WHAT THE TASK ASKS:
The word "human" may appear in some lines of the data; copy every such line.

PROVIDED MATERIAL:
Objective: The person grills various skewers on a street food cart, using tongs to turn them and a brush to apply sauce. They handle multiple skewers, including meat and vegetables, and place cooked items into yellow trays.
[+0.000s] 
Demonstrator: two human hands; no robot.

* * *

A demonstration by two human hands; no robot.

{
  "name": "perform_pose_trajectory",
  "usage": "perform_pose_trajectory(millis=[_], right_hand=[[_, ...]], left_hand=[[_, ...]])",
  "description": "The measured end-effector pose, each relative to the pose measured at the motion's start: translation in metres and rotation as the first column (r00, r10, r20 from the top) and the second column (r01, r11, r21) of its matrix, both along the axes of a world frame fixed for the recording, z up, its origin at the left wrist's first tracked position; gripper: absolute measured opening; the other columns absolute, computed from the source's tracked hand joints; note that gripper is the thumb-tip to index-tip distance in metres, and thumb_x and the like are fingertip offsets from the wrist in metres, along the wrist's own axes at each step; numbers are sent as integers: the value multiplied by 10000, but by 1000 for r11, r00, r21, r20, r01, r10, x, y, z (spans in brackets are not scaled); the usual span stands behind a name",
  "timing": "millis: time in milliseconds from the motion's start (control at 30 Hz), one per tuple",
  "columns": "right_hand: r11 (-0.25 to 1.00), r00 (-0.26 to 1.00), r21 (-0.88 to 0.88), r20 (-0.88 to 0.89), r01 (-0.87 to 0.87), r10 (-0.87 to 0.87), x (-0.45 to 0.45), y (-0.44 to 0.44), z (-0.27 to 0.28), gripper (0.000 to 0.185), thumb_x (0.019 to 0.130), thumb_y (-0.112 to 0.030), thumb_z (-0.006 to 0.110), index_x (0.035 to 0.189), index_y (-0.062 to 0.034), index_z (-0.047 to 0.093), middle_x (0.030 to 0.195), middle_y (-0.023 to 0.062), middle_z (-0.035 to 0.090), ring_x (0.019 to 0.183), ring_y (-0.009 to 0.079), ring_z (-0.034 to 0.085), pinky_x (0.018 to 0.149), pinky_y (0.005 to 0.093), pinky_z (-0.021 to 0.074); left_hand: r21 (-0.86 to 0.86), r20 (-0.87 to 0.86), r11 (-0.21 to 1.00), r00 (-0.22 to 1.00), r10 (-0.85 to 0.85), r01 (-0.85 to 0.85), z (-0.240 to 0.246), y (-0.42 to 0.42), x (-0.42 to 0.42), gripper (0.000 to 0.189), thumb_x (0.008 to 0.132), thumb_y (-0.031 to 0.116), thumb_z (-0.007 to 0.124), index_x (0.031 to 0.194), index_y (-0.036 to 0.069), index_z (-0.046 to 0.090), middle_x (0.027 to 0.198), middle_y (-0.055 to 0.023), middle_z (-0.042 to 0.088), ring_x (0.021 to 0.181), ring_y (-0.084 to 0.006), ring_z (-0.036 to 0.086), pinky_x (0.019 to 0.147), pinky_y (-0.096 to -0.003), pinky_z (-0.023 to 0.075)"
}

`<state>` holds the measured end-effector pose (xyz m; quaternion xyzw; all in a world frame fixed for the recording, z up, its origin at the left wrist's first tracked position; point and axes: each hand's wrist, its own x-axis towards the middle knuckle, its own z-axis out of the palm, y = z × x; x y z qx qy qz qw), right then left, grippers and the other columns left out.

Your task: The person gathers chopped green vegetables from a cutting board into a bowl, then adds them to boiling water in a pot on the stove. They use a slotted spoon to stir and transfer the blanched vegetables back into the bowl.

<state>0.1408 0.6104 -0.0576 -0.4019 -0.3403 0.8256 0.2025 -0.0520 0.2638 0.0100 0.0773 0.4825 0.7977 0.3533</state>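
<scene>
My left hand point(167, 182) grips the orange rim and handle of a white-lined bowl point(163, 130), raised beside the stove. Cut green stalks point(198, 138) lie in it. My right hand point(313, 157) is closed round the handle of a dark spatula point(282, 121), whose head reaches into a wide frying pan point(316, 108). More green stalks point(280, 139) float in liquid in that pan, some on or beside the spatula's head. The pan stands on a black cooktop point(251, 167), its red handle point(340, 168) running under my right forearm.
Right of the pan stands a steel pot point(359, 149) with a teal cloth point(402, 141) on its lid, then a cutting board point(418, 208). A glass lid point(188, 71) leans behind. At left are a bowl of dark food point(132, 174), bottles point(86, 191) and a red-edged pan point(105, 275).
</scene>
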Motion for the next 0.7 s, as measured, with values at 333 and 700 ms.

RESPONSE AREA:
Demonstrator: two human hands; no robot.
A demonstration by two human hands; no robot.

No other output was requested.